As already written, rules such as the second normal form for SQL do not exist.
However, there are some best practices and common errors related to optimization for MongoDB that I will list here.
Excessive use of attachments
BSON Limit
Contrary to popular belief, there is nothing wrong with links. Suppose you have a library of books and want to track your rental. You can start with a model like
{ // We use ISBN for its uniqueness _id: "9783453031456" title: "Schismatrix", author: "Bruce Sterling", rentals: [ { name:"Markus Mahlberg, start:"2015-05-05T03:22:00Z", due:"2015-05-12T12:00:00Z" } ] }
While there are several problems with this model, the most important thing is not obvious - there will be a limited amount of rent due to the fact that BSON documents have a size limit of 16 MB.
The problem of document migration
Another problem of storing a lease in an array will be that it will lead to relatively frequent document transfers, which is a rather expensive operation. BSON documents are never partitioned or created with some extra space predefined when they grow. This extra space is called padding. When the padding is exceeded, the document is moved to another location in the data files and a new pad space is allocated. Therefore, the frequent addition of data causes frequent document migrations. Therefore, it is best to avoid frequent updates that increase the size of the document and the use of links.

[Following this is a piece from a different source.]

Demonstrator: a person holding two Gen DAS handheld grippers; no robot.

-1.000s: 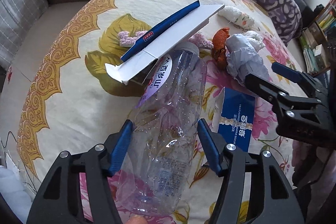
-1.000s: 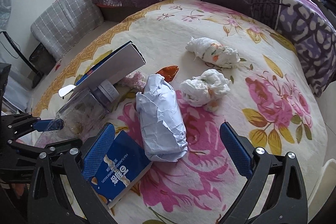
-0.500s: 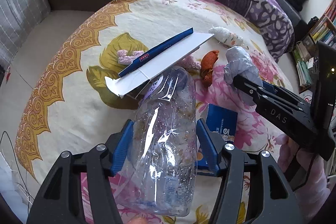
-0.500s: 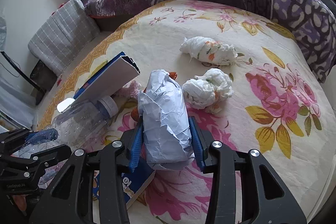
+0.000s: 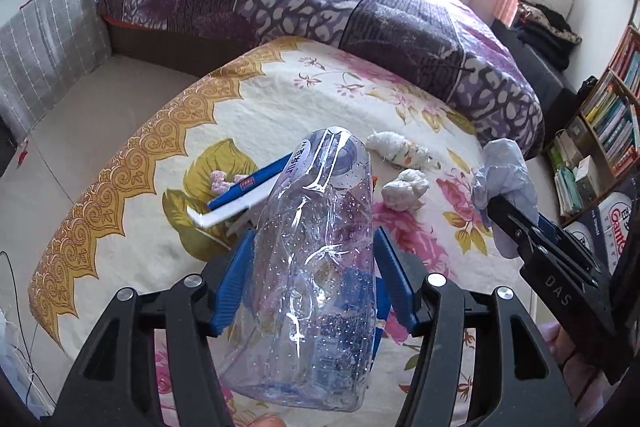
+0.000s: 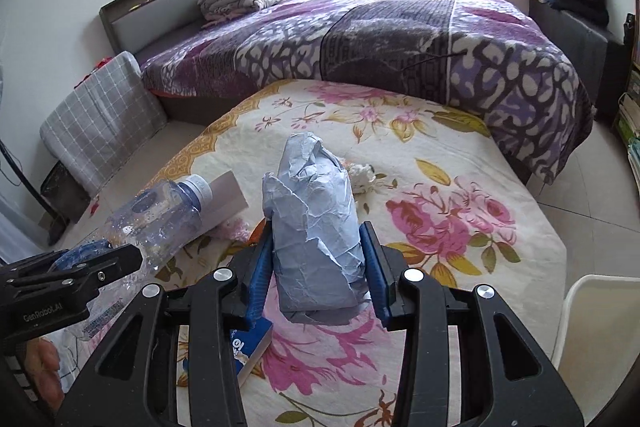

So, for example, we would change our single model and create a second one. First, a model for a book
{ _id: "9783453031456", title:"Schismatrix", author: "Bruce Sterling" }
The second rental model will look like this:
{ _id: new ObjectId(), book: "9783453031456", rentee: "Markus Mahlberg", start: ISODate("2015-05-05T03:22:00Z"), due: ISODate("2015-05-05T12:00:00Z"), returned: ISODate("2015-05-05T11:59:59.999Z") }
The same approach, of course, can be used for the author or tenant.
Normal Normalization Problem
Take a look back. The developer would identify the entities involved in the business case, determine their properties and relationships, write down the corresponding entity classes, hit his head on the wall for several hours to get the required triple internal external external and external JOIN work for the use case, and everyone lived for a long time and happily. So why bother using NoSQL in general and MongoDB? Because no one lived happily ever after. This approach scales horribly, and almost exclusively the only way to scale is vertical.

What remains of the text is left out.